Accurate prediction of binding between human leukocyte antigen (HLA) class I molecules and antigenic peptide segments is a challenging task and a key bottleneck in personalized immunotherapy for cancer. Although existing prediction tools have demonstrated significant results using established datasets, most can only predict the binding affinity of antigenic peptides to HLA and do not enable the immunogenic interpretation of new antigenic epitopes. This limitation results from the training data for the computational models relying heavily on a large amount of peptide-HLA (pHLA) eluting ligand data, in which most of the candidate epitopes lack immunogenicity. Here, we propose an adaptive immunogenicity prediction model, named MHLAPre, which is trained on the large-scale MS-derived HLA I eluted ligandome (mostly presented by epitopes) that are immunogenic. Allele-specific and pan-allelic prediction models are also provided for endogenous peptide presentation. Using a meta-learning strategy, MHLAPre rapidly assessed HLA class I peptide affinities across the whole pHLA pairs and accurately identified tumor-associated endogenous antigens. During the process of adaptive immune response of T-cells, pHLA-specific binding in the antigen presentation is only a pre-task for CD8+ T-cell recognition.
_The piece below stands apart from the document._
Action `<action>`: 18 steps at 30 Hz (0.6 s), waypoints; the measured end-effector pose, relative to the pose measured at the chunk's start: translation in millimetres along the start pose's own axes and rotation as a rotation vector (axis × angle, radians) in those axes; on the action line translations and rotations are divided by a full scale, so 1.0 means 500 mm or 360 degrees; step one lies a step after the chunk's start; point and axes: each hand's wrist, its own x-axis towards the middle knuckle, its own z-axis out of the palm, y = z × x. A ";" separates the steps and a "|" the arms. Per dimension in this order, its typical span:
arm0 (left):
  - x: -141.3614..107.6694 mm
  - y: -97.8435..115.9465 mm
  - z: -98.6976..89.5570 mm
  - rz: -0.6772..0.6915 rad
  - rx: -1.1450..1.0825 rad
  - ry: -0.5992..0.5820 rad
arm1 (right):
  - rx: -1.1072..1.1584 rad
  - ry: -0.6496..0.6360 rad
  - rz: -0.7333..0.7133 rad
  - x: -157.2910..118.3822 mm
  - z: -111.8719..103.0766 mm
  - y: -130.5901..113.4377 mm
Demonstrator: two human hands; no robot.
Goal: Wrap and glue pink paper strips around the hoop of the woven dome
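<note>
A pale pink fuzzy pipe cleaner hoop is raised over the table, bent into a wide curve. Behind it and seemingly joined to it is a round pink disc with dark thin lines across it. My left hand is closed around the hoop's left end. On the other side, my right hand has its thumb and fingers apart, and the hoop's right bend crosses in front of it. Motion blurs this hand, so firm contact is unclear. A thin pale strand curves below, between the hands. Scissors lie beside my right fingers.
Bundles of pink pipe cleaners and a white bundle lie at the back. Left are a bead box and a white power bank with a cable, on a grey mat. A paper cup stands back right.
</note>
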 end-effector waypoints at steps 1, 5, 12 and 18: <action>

The key factor in activating the immune response is the interaction between pHLA complexes and T-cell receptors (TCRs). Therefore, we performed transfer learning on the pHLA model using the pHLA-TCR dataset. In pHLA binding task, MHLAPre demonstrated significant improvement in identifying neoepitope immunogenicity compared with five state-of-the-art models, proving its effectiveness and robustness. After transfer learning of the pHLA-TCR data, MHLAPre also exhibited relatively superior performance in revealing the mechanism of immunotherapy. MHLAPre is a powerful tool to identify neoepitopes that can interact with TCR and induce immune responses. We believe that the proposed method will greatly contribute to clinical immunotherapy, such as anti-tumor immunity, tumor-specific T-cell engineering, and personalized tumor vaccine.